About this task: Only the lines below from the one containing "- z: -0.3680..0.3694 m" to the one containing "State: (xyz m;" should be repeated, both included and unchanged.

Collected data
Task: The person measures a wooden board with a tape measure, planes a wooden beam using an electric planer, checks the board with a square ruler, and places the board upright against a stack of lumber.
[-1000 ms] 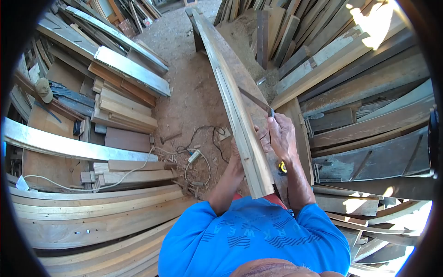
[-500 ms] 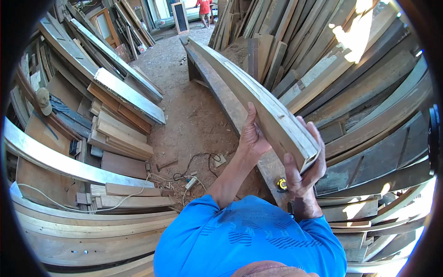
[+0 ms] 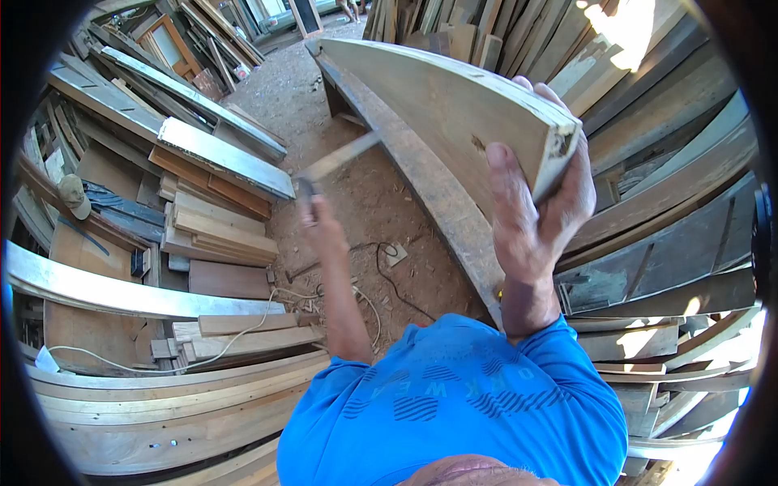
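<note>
My right hand (image 3: 539,202) grips the near end of a long wooden board (image 3: 429,105), thumb on its broad face and fingers behind. The board stands on edge, tilted, its far end by the far end of the low wooden bench (image 3: 438,202). Its end face looks rough, with a dark hollow. Out to the left, my left hand (image 3: 322,231) is blurred but closed around the dark handle of a long, flat, blade-like tool (image 3: 344,158). Motion smears the tool, so its exact kind is unclear. The tool's tip reaches toward the bench's left edge.
Stacked planks (image 3: 219,227) line the left side, and more boards (image 3: 664,202) lean on the right. On the dirt floor lie a cable (image 3: 393,279) and a hammer-like tool (image 3: 304,271). A person's legs (image 3: 350,10) show at the far back.
My left hand has let go of the board, swung left and now holds the blade-like tool. My right hand has raised the board's near end and turned its broad face toward me.
</note>
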A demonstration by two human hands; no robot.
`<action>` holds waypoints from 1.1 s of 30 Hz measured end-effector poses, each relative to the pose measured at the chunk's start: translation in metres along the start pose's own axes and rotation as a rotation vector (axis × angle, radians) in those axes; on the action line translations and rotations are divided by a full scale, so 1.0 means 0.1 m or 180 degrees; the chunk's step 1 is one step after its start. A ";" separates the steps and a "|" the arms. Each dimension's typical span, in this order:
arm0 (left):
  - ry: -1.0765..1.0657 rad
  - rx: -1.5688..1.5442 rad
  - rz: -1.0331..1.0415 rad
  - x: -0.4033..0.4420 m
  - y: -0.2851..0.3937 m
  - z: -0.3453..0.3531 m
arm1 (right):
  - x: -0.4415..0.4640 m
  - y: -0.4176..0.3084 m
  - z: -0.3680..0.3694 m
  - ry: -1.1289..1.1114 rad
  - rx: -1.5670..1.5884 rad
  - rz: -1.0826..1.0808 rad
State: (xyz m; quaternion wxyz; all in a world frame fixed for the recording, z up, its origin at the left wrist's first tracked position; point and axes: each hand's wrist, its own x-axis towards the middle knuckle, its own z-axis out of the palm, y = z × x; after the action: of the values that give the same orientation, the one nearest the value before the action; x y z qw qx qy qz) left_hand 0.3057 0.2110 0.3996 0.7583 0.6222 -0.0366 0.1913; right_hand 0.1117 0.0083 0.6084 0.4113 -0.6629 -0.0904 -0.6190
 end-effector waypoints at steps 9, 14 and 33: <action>0.0802 -0.1384 0.1008 0.55 0.71 -0.66 | -0.06 0.22 0.37 -0.0241 0.0200 -0.0090; 0.0474 -0.1438 0.1053 0.56 0.85 -0.27 | -0.10 0.19 0.43 -0.0289 0.0089 -0.0115; -0.1028 -0.0154 0.1066 0.83 0.50 1.28 | -0.55 0.09 0.40 -0.0759 0.0222 0.0060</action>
State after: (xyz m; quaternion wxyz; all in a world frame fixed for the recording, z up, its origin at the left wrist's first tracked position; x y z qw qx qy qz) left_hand 0.3889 0.1164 0.4988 0.7149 0.6116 -0.2647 0.2115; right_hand 0.1350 0.0500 0.5590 0.4263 -0.7180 -0.1539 -0.5283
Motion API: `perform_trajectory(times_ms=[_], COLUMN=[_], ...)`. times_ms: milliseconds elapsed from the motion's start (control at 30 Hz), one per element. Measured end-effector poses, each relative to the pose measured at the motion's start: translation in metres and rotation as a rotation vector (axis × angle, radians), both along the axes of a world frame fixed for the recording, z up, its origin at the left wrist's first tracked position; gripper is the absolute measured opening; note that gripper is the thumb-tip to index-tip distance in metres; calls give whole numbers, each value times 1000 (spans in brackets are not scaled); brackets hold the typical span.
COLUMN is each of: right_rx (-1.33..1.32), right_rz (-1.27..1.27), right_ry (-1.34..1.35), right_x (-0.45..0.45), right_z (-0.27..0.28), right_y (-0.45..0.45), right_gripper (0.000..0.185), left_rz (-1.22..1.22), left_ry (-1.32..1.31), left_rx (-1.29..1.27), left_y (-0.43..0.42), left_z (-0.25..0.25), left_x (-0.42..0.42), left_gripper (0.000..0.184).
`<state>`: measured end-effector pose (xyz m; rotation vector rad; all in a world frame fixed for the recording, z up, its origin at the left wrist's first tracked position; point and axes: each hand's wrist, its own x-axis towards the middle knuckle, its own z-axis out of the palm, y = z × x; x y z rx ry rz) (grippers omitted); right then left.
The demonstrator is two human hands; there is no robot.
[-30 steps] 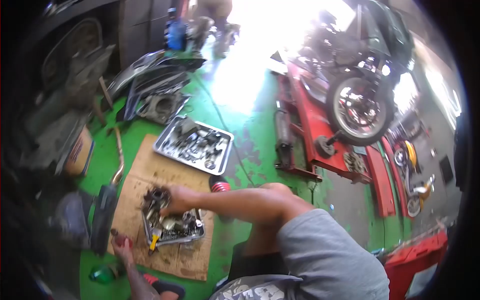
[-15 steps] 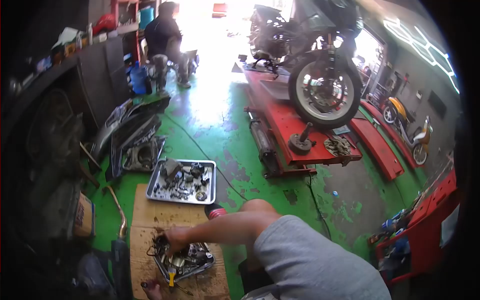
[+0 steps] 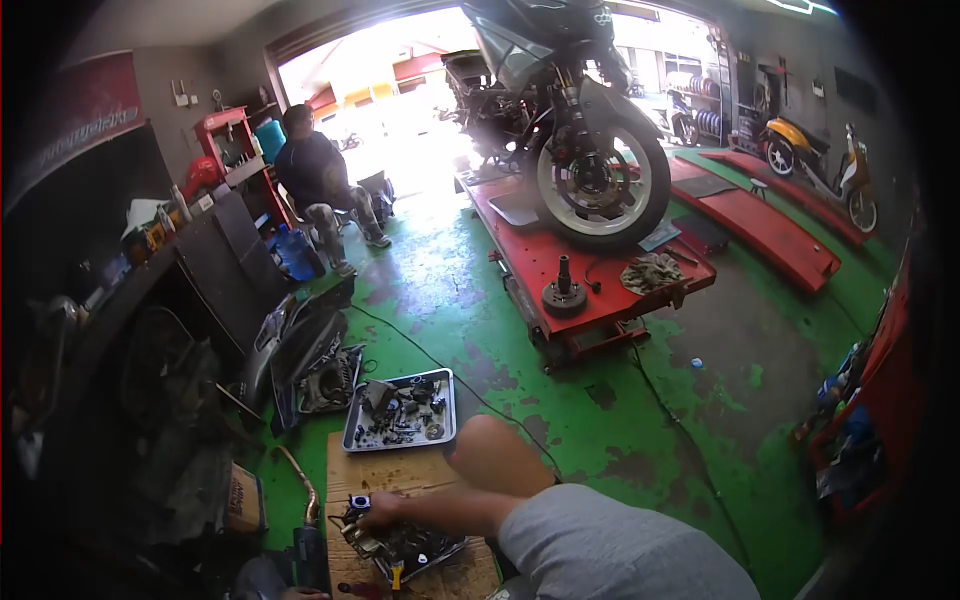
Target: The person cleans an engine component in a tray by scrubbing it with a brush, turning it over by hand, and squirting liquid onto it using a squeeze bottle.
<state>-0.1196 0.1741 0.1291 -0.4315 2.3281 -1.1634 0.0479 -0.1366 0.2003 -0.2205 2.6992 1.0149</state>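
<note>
My right hand (image 3: 378, 512) reaches in at the bottom, fingers closed round a dark metal part (image 3: 357, 503) over the lower tray. In that tray lie several greasy metal parts (image 3: 425, 550), and a yellow-handled brush (image 3: 396, 577) rests at its near side. Only a sliver of my left hand (image 3: 305, 593) shows at the bottom edge, its fingers cut off. To its right a red-handled item (image 3: 360, 590) lies on the cardboard (image 3: 385, 468). A second silver tray (image 3: 449, 415) with small dark parts stands above the cardboard.
A motorcycle (image 3: 600, 180) stands on a red lift (image 3: 620, 300), with a hub-like part (image 3: 564, 292) and a rag (image 3: 652, 273). A seated person (image 3: 320, 180) is at the back left. Dark fairings (image 3: 300, 340) and an exhaust pipe (image 3: 305, 480) lie left. A cable (image 3: 680, 430) crosses the floor.
The view has tilted up, so the trays and my hands sit lower in the picture. My left hand held a red-handled item earlier; now it barely shows. My right hand remains at the metal parts.
</note>
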Motion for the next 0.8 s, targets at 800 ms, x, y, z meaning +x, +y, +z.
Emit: perform_trajectory(times_ms=[800], right_rx=[-1179], right_rz=[-890], right_ry=[-1215], right_x=[9], right_z=[-104], right_y=[-61], right_gripper=[68], left_rz=[454], left_ry=[-229], left_rx=[102], left_y=[-58], left_z=[46], left_x=[90], left_gripper=[65])
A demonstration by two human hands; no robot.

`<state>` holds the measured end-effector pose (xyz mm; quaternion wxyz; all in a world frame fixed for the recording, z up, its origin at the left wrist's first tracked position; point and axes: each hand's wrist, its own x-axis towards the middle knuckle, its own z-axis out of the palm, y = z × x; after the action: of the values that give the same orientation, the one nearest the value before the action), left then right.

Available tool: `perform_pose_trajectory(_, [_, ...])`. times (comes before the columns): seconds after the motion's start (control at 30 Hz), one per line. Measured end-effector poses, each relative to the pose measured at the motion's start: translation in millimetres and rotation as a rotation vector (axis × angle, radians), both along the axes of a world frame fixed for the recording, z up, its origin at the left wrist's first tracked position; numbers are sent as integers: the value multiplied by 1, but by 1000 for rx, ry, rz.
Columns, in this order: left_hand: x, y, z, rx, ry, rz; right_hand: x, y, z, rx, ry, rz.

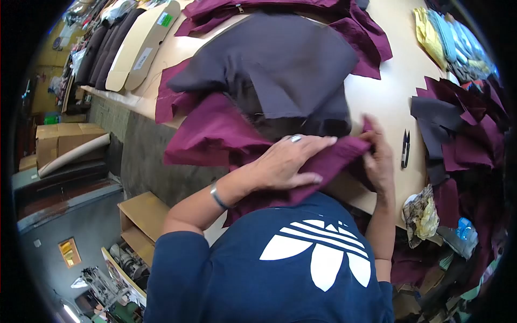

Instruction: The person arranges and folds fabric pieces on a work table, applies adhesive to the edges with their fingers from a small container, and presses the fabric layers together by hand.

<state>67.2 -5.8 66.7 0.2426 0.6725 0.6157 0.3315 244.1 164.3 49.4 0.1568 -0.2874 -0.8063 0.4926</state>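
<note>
Maroon fabric (344,161) is drawn up against my body at the table's near edge. My left hand (291,159), wearing a ring and a bracelet, lies on it with the fingers stretched out and the thumb apart. At the cloth's right end, my right hand (378,159) has its fingers closed on the fabric edge, slightly blurred. Just beyond both hands, a large dark grey fabric piece (291,64) rests over more maroon cloth. At the far side, a maroon piece (258,13) has a zipper pull on it.
Two slim black pen-like items (405,148) lie on the table (385,97) right of my hand. Maroon and grey scraps (468,129) pile up at the right edge. Folded yellow and blue bundles (444,37) sit far right. Dark rolls (107,48) and a cardboard box (137,48) stand far left.
</note>
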Motion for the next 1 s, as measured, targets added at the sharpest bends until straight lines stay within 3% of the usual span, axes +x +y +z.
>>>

Exercise solution:
  - z: -0.3680..0.3694 m
  - ry: -1.1289..1.1114 rad
  - rx: -1.5670..1.5884 rad
  - rz: -1.0826..1.0808 rad
State: (xyz m; quaternion wxyz; all in a world frame fixed for the recording, z up, its origin at the left wrist's first tracked position; point and axes: each hand's wrist, its own x-axis towards the middle knuckle, its own z-axis out of the palm, y = z × x; after the action: of the values that give the same orientation, the one nearest the value before the action; x y z qw qx qy qz) left_hand 0.3057 0.2110 0.3996 0.7583 0.6222 -0.0366 0.1913; right_hand 0.1117 0.0083 0.6084 0.4113 -0.6629 -0.0904 -0.6190

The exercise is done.